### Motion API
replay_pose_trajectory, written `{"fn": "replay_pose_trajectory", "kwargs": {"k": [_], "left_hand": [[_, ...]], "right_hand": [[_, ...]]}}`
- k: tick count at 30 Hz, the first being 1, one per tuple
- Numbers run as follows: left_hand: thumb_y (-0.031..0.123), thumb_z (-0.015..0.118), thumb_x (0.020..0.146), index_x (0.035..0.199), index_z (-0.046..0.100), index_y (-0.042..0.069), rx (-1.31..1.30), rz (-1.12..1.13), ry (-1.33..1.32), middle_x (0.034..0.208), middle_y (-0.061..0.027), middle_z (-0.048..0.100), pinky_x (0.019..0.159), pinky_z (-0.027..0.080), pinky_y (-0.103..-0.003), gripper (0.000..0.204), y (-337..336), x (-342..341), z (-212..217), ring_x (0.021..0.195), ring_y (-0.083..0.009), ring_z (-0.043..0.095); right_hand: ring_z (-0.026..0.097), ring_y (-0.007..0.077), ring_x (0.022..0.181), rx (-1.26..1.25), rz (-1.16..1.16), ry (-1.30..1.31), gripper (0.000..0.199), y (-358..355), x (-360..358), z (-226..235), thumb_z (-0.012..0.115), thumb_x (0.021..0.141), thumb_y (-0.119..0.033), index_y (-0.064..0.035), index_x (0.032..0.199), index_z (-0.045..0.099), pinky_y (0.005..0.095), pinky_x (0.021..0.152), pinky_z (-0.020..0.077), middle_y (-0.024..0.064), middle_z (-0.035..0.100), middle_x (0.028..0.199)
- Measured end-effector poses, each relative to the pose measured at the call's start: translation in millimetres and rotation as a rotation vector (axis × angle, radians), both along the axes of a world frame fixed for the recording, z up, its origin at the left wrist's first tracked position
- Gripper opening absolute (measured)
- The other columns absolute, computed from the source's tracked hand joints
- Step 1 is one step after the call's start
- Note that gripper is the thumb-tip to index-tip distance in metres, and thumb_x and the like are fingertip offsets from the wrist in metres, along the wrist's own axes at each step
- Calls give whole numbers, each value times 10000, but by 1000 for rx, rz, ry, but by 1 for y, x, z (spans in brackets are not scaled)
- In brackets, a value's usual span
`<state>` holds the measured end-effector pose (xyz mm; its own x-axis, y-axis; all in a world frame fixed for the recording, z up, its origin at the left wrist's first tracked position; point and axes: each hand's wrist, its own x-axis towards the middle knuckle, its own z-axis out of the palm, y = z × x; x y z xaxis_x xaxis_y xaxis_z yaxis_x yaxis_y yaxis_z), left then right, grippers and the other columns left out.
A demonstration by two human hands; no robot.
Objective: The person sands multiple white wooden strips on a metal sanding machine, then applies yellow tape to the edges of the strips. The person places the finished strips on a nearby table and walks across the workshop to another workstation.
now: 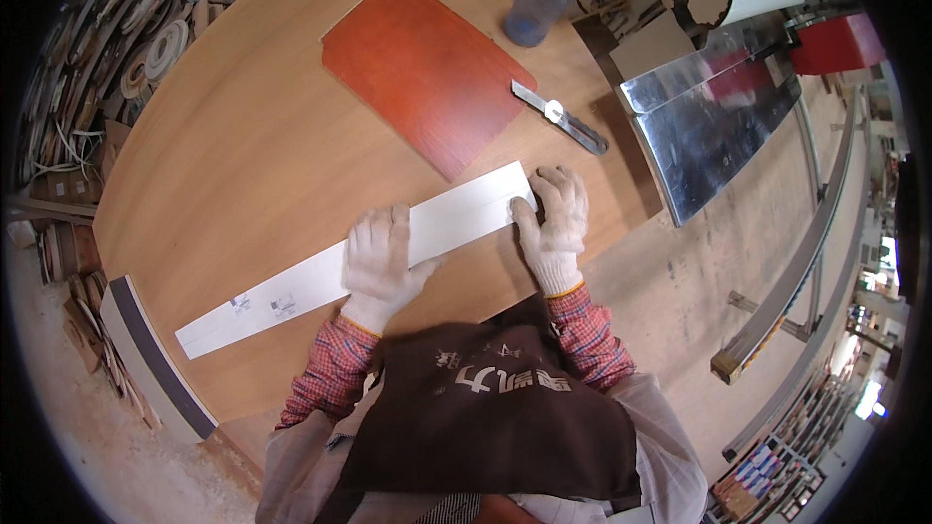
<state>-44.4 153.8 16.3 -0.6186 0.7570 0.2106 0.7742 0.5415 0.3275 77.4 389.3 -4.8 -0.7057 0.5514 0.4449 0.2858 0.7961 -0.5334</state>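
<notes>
A long white strip [456,216] lies slantwise on the wooden tabletop, with small printed marks near its left end. My left hand [381,257], in a white knit glove, rests flat across the strip's middle, fingers together and thumb stretched out. At the strip's right end, my right hand [555,223], gloved too, grips the end edge, its thumb by the near corner and its fingers bent beyond. Just past the strip lies a reddish-orange panel [422,68]. A utility knife [573,123] with its blade out lies beside that panel, the blade tip at its right edge.
The curved wooden table [223,165] spreads under everything. Toward the back stands a cloudy bottle [540,0] with a blue cap. A shiny metal plate [714,121] and a long metal rail [796,272] are on the right. Curved offcuts [97,49] crowd the left.
</notes>
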Motion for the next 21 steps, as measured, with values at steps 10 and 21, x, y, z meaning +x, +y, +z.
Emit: {"fn": "replay_pose_trajectory", "kwargs": {"k": [10,21], "left_hand": [[435,944,654,1398,562,-30,-22,33,-7,1246,-198,613,1018,481,-524,957,-3,3,1,1169,-406,587],[498,894,697,1375,577,-49,-7,29,-7,1245,-210,626,1011,495,-548,926,0,0,-1,1140,-418,596]], "right_hand": [[558,446,1314,-67,89,-118,429,6,-3,16,803,811,-169,-43,1207,697,554,1125,429,159,658,1336],[560,416,1301,-30,471,-339,358,66,-45,46,836,802,-223,-109,1119,717,536,1105,449,127,653,1297]]}}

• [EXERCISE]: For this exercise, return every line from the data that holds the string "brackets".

• [WRITTEN REPLY]:
- Calls give whole numbers, each value times 10000, but by 1000 for rx, rz, ry, but by 1 for y, x, z (spans in brackets are not scaled)
- In brackets, a value's usual span

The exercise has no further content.